* **WHAT TO PRODUCE**:
Extract, without alteration, each line from the start of the listing to the line bearing "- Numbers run".

* **SOURCE DATA**:
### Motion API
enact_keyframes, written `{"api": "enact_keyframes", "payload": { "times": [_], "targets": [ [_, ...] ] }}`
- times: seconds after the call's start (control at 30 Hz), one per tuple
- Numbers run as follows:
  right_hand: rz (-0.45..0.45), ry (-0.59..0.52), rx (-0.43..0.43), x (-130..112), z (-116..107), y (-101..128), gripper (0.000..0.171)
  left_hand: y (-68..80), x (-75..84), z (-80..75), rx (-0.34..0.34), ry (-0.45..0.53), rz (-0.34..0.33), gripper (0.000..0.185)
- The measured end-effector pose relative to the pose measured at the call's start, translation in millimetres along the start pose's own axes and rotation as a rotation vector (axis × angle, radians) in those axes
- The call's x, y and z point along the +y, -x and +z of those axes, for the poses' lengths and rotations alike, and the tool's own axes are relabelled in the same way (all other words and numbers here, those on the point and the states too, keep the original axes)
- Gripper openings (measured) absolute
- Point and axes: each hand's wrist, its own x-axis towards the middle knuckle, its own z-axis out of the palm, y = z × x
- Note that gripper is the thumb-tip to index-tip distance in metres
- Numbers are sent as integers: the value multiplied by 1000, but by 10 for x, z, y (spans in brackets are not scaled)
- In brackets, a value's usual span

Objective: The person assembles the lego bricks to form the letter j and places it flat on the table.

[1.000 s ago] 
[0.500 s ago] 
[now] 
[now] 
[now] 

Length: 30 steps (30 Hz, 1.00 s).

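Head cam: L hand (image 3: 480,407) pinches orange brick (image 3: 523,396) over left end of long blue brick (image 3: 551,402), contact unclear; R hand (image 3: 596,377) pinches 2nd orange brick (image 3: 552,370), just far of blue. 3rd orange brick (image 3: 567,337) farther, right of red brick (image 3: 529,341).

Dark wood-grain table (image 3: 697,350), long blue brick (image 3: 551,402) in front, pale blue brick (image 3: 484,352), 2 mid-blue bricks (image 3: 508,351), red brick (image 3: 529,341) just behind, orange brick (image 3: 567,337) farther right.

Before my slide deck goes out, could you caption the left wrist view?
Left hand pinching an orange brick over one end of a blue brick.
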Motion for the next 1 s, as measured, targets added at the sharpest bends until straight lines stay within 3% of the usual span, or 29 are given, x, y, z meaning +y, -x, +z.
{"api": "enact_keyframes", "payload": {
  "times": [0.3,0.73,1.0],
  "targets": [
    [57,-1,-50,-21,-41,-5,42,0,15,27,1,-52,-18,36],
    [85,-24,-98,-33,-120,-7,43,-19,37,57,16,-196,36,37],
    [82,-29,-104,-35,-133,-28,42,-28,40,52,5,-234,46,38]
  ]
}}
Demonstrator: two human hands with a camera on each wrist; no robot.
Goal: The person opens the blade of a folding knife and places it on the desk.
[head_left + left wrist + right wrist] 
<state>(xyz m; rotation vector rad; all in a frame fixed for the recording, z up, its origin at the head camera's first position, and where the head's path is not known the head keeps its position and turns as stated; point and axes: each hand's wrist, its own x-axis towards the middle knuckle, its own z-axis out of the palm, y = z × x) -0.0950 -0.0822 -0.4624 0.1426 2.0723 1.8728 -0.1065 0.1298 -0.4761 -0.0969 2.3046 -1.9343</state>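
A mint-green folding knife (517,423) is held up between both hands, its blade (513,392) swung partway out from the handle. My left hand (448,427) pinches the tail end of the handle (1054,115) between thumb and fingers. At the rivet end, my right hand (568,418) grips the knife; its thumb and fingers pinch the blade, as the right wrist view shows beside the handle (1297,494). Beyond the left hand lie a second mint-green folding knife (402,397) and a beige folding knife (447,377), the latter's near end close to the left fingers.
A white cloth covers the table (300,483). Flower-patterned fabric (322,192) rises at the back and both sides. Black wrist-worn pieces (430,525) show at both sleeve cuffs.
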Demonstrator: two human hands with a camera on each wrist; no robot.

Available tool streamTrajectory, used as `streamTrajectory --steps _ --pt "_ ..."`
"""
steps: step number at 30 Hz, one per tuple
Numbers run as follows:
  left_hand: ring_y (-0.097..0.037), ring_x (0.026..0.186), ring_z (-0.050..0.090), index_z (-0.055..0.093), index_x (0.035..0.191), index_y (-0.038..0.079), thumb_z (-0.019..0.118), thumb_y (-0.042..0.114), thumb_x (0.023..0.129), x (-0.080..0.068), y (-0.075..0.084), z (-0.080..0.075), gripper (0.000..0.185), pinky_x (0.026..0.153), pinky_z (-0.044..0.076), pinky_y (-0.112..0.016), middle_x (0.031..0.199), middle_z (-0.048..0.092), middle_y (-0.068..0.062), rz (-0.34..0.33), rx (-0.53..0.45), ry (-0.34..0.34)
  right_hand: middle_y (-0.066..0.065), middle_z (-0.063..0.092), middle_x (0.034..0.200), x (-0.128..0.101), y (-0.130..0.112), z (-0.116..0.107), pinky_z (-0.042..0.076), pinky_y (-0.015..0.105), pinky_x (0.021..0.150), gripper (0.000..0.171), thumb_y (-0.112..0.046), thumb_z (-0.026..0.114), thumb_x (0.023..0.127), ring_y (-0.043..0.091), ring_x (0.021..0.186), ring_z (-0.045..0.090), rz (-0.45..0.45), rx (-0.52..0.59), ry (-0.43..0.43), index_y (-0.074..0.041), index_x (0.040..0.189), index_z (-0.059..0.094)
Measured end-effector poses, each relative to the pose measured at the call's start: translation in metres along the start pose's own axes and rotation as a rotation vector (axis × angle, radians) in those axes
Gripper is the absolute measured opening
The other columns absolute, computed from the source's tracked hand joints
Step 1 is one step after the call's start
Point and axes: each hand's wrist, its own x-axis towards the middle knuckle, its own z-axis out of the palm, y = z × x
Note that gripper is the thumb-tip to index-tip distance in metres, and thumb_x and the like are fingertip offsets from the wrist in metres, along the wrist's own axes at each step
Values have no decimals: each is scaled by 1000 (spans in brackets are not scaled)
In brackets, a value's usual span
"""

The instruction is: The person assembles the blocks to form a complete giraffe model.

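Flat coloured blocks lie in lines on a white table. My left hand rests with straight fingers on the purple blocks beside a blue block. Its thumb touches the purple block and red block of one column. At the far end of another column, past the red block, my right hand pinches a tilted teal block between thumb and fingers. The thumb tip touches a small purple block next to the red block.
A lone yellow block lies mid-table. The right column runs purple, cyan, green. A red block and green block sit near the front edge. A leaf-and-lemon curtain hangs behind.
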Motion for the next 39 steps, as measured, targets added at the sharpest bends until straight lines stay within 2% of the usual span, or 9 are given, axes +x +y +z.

* **EXERCISE ANSWER**:
### Motion API
enact_keyframes, written `{"api": "enact_keyframes", "payload": { "times": [_], "targets": [ [_, ...] ] }}`
- times: seconds after the call's start (control at 30 Hz), one per tuple
- Numbers run as follows:

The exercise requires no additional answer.